With this background information, a literature search showed that Życzkowski et al. in 2012 reported two cases very similar to the case being reported. In both the cases, a hard lumpy granuloma was seen at the site of previous Deflux® injection. The excised material sent for histopathological examination revealed chronic inflammatory lymphocytic infiltrate with a cluster of a foreign body surrounded by polynucleic histiocytes as was also found in our case. In one of the two patients, the granuloma was so infiltrative that it required excision of the terminal ureter as it was found unsuitable for reimplantation. This was unlike our case, where a plane of dissection was available, and the “Defluxoma” could be enucleated, albeit requiring a more elaborate incision above the ureteric ostia. The phenomena of granuloma formation is distinct from calcification of the Deflux ® implant which is relatively common. The calcific implant often mimic distal ureteric calculi radiologically but usually are of no clinical consequence unlike granulomas which can take giant dimensions [4, 5].
Granulomas at the site of injection of bulking agent was first described in 1991 by Bonnet et al. in cases where Teflon was used and subsequently other workers also reported similar findings with Teflon [6]. Deflux®, on the other hand, has been quite safe, and no such adverse effects have been reported in the literature, except the two cases described above [1]. This along with our experience of this index case leads us to believe that despite being a synthetic bulking agent with an acceptable safety profile, the formation of giant granulomas (Defluxoma) is still possible, although rarely. The cause of the granuloma formation in the index case still eludes us, although it may be speculated that the patient’s inappropriate immune response, the technique of injection, and the sterility of the implant may have a role. The last two factors are modifiable but cannot be firmly attributed to since we lack any evidence against them. In an ideal situation, the granuloma should have been picked up in the preoperative radiological work-up (USG and MCUG) before the reimplantation surgery; however, in the index case, probably it was missed. A focussed examination by an experienced radiologist may probably would have given us same additional information. If detected in preoperative workup, they can point the surgeon to anticipate difficult planes of dissection, and this may even dictate the choice of access (open versus minimally invasive) and the actual technique of ureteric reimplantation, depending on tissue characteristics remaining after excising the granuloma.
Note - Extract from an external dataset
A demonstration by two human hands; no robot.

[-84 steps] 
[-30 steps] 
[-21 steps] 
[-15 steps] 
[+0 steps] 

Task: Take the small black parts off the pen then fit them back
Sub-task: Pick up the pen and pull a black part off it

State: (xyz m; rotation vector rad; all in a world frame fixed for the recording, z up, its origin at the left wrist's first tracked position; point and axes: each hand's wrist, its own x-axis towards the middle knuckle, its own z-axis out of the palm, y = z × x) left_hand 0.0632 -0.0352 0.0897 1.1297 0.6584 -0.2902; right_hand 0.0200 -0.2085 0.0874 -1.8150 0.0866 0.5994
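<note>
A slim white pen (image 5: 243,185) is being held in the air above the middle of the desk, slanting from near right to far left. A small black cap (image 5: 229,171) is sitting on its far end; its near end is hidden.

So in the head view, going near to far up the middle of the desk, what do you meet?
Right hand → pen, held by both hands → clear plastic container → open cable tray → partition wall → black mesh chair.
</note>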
Loss of the length of ureter may also occur, and this may further test the preparedness of the surgeon. Our case required an extensive incision around the ureteric ostia to enable us to dissect and free the terminal ureter for subsequent reimplantation. Our case highlights that whenever endoscopic injection therapy is embarked upon a radiological screening for such patients must be performed in the follow-up. By screening, these rare complications may be picked up more readily than in the current scenario.